**What you need to do**
This exercise calls for every line of the listing below that contains the word "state".

**Data**
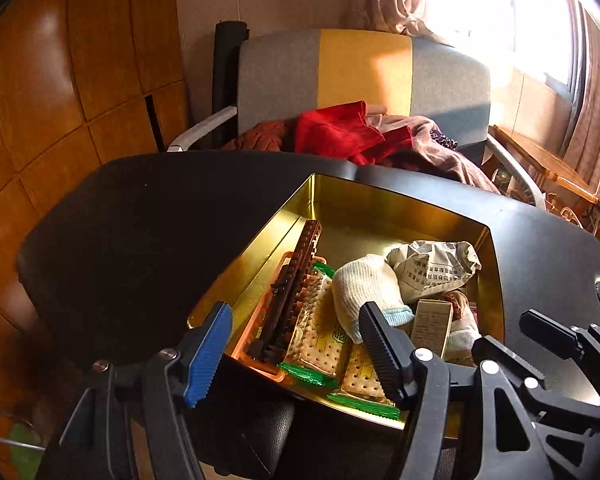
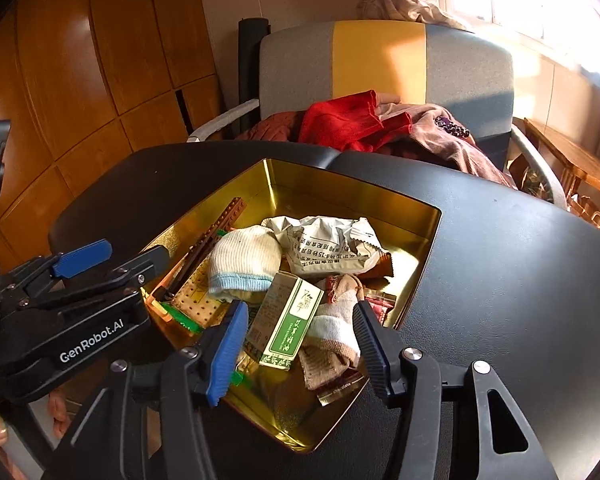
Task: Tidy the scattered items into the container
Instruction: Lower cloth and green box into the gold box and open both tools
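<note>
**Ana:** Both sets of tongs filled the bottom of their views. How did they stand?

**Ben:** Released, each of them. The left gripper (image 1: 296, 336) had its blue pad and black pad spread wide with nothing between them, poised above the near-left corner of the gold tin (image 1: 380, 196). The right gripper (image 2: 300, 338) was parted too, empty, above the near end of the tin; the small green-and-white box (image 2: 288, 328) and the beige sock (image 2: 332, 340) lay below its gap, inside the tin, not pinched.

**Ana:** And the scattered items?

**Ben:** All I could see were in the tin: the brown brick strip (image 1: 296, 280) on an orange tray (image 1: 260, 328), cracker packets (image 1: 320, 340), a white sock (image 2: 244, 264), a crumpled grey wrapper (image 2: 328, 244). The black table (image 2: 500, 264) around it looked bare.

**Ana:** So which step was this?

**Ben:** I'd judge a drop-off just finished, possibly the last. Next called for lifting both tongs clear and checking the table's hidden edges for stragglers. The clothes (image 2: 364, 124) on the chair (image 2: 460, 68) beyond seemed no part of it.
</note>
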The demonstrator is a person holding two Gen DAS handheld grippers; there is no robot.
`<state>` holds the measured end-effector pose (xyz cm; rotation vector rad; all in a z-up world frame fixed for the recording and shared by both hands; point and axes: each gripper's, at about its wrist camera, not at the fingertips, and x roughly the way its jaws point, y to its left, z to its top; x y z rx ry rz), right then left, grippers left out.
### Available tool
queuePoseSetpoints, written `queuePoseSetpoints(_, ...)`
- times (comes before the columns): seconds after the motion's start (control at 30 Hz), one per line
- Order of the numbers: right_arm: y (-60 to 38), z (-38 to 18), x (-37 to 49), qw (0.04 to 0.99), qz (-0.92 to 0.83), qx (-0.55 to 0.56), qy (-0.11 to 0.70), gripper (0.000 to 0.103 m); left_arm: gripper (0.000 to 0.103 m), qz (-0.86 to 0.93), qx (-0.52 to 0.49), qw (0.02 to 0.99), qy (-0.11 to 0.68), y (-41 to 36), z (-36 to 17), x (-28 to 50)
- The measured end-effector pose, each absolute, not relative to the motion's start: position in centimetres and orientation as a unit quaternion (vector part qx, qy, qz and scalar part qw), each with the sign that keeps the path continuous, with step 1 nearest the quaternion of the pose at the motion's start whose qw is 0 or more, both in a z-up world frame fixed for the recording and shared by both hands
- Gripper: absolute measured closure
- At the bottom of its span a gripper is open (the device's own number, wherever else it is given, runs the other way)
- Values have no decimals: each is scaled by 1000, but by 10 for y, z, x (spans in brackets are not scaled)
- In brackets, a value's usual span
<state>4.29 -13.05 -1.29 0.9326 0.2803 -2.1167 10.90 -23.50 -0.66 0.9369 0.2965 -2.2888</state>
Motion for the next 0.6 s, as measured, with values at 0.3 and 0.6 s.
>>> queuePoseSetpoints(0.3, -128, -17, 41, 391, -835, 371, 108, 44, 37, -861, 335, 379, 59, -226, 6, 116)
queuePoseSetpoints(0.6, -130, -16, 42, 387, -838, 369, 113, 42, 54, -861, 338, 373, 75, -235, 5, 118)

**Your response**
`<state>` holds the measured end-effector pose (xyz cm; rotation vector rad; all in a z-up world frame fixed for the recording and shared by both hands; point and axes: each gripper's, at about its wrist camera, not at the fingertips, and x roughly the way its jaws point, y to its left, z to its top; x y z rx ry rz), right then left, grippers left out.
<state>4.29 -13.05 -1.29 0.9326 0.2803 -2.1167 10.90 -23.50 -0.66 0.9369 0.2965 -2.2888</state>

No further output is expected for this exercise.